**WHAT TO WORK ON**. Below is a listing. Gather each line of it that contains "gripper".

**INFORMATION PROVIDED**.
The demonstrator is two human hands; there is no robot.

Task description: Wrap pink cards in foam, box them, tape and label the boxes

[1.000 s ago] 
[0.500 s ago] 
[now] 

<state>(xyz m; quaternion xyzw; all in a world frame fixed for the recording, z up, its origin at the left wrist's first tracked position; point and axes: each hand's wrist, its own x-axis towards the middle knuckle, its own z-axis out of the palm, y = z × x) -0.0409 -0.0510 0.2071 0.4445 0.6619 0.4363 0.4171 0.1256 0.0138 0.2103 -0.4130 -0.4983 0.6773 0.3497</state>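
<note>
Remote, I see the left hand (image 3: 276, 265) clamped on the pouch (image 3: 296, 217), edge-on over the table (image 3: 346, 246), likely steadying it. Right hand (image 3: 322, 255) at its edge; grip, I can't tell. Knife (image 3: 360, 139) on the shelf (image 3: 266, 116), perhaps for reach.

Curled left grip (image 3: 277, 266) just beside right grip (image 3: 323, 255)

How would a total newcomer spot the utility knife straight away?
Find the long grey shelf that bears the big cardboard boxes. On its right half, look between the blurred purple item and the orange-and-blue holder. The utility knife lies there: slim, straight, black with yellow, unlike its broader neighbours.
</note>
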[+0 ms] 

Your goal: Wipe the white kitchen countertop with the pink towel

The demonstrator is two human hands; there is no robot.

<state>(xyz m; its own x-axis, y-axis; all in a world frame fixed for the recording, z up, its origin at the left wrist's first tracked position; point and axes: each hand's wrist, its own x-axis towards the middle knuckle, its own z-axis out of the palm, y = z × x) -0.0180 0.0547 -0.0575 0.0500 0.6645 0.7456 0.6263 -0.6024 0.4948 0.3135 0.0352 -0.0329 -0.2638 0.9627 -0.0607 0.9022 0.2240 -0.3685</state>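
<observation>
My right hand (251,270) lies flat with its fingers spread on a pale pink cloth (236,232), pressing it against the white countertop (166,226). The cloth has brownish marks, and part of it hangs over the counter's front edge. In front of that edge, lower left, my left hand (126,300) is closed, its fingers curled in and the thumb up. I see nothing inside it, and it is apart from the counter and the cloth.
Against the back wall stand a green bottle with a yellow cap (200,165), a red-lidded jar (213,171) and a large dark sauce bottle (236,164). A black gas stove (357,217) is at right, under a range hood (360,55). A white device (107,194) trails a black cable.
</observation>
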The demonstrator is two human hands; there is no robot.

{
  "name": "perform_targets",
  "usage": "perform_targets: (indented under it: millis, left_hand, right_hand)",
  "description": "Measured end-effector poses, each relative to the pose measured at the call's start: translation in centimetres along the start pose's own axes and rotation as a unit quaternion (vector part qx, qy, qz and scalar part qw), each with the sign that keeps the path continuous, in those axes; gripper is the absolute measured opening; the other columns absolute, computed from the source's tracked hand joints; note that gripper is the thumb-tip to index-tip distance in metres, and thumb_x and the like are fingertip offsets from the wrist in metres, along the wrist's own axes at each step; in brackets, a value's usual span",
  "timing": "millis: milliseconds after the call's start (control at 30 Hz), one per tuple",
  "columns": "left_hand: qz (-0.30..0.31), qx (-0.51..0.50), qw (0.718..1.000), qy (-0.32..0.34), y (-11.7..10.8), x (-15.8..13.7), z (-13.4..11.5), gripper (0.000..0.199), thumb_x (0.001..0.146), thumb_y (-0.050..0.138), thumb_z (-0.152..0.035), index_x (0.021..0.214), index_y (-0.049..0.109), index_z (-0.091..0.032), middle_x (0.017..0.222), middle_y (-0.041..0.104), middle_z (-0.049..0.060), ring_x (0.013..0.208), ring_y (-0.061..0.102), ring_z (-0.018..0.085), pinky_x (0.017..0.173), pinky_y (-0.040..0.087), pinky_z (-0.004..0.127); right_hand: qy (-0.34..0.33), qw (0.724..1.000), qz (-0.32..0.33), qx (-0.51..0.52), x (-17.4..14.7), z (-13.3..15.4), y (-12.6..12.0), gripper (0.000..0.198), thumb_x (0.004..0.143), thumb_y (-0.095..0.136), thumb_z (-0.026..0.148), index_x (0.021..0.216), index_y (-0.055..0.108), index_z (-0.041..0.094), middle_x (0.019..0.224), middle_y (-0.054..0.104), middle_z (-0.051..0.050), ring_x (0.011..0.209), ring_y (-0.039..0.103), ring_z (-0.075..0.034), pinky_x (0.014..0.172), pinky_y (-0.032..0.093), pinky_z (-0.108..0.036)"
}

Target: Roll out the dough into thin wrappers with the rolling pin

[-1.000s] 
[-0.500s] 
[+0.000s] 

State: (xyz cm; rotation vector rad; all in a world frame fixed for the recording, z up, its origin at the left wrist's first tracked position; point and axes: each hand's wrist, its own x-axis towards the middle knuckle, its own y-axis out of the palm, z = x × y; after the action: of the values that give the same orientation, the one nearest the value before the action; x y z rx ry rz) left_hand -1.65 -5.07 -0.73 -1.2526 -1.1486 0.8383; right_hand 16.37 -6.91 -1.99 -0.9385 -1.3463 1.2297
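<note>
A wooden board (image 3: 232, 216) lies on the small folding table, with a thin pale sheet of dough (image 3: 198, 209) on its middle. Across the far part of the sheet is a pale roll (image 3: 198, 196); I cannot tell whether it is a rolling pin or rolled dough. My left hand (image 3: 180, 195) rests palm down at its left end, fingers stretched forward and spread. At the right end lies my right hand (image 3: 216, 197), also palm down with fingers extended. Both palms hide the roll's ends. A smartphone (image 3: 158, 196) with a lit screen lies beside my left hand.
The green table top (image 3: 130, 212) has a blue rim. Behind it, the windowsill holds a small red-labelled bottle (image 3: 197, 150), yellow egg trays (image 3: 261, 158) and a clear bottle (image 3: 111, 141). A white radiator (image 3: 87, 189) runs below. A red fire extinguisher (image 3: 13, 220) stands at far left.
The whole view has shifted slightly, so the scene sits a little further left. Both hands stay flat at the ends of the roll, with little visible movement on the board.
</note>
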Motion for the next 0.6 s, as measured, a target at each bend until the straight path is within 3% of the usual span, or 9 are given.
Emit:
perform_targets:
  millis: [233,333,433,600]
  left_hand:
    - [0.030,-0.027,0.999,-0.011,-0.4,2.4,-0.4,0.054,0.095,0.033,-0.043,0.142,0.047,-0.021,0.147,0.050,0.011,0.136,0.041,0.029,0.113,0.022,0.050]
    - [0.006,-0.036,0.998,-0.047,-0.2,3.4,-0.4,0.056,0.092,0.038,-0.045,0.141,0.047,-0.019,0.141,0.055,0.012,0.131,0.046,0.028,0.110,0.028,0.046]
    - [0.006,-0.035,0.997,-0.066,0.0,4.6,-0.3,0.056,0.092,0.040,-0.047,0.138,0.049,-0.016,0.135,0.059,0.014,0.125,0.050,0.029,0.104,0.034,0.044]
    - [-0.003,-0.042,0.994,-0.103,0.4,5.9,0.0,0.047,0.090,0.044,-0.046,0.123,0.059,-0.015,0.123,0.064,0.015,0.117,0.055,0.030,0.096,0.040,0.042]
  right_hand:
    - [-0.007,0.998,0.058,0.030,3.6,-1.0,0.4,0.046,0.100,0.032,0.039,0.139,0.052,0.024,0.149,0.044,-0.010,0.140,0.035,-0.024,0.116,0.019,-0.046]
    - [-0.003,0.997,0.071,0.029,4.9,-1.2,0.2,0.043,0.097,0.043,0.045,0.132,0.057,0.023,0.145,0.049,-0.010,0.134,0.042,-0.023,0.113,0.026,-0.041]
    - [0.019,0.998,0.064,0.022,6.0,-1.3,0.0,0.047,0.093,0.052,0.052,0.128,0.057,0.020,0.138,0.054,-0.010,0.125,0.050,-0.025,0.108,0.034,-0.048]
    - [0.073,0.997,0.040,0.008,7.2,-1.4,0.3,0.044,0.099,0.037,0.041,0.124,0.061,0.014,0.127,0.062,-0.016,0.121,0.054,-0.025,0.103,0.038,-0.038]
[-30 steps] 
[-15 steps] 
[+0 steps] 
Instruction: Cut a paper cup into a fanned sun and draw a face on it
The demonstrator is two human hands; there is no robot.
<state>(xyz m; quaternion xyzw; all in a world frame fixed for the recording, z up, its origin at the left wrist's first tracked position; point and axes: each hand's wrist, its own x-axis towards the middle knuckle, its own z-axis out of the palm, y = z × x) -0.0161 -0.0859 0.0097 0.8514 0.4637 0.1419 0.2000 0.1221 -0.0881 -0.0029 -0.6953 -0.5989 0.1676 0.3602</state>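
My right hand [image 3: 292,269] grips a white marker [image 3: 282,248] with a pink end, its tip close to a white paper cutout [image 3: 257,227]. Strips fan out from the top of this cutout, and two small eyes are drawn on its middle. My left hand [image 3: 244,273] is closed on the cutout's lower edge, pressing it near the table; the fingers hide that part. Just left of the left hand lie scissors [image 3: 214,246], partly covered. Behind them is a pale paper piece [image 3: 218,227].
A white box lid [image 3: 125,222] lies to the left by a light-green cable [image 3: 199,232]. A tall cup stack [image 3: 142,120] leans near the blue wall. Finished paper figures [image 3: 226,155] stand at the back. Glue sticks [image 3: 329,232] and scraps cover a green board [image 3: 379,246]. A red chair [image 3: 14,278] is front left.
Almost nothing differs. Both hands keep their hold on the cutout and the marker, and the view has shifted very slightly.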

**EXERCISE RESPONSE**.
  "description": "Measured end-effector poses, each relative to the pose measured at the call's start: translation in centimetres along the start pose's own axes and rotation as a unit quaternion (vector part qx, qy, qz and scalar part qw), each with the sign that keeps the path continuous, in those axes; gripper is the absolute measured opening; the other columns absolute, computed from the source's tracked hand joints; note that gripper is the thumb-tip to index-tip distance in metres, and thumb_x and the like are fingertip offsets from the wrist in metres, along the wrist's own axes at each step; in brackets, a value's usual span",
  "columns": "left_hand: qz (-0.30..0.31), qx (-0.51..0.50), qw (0.718..1.000), qy (-0.32..0.34), y (-11.7..10.8), x (-15.8..13.7), z (-13.4..11.5), gripper (0.000..0.199), thumb_x (0.001..0.146), thumb_y (-0.050..0.138), thumb_z (-0.152..0.035), index_x (0.021..0.214), index_y (-0.049..0.109), index_z (-0.091..0.032), middle_x (0.017..0.222), middle_y (-0.041..0.104), middle_z (-0.049..0.060), ring_x (0.013..0.208), ring_y (-0.061..0.102), ring_z (-0.018..0.085), pinky_x (0.017..0.173), pinky_y (-0.040..0.087), pinky_z (-0.004..0.127); right_hand: qy (-0.34..0.33), qw (0.724..1.000), qz (-0.32..0.33), qx (-0.51..0.52), x (-17.4..14.7), z (-13.3..15.4), y (-12.6..12.0), gripper (0.000..0.198), thumb_x (0.004..0.143), thumb_y (-0.095..0.136), thumb_z (-0.026..0.148), index_x (0.021..0.216), index_y (-0.055..0.108), index_z (-0.041..0.094), middle_x (0.019..0.224), middle_y (-0.054..0.104), middle_z (-0.051..0.050), ring_x (0.011..0.209), ring_y (-0.039..0.103), ring_z (-0.075..0.034), pinky_x (0.014..0.172), pinky_y (-0.032..0.093), pinky_z (-0.108..0.036)"

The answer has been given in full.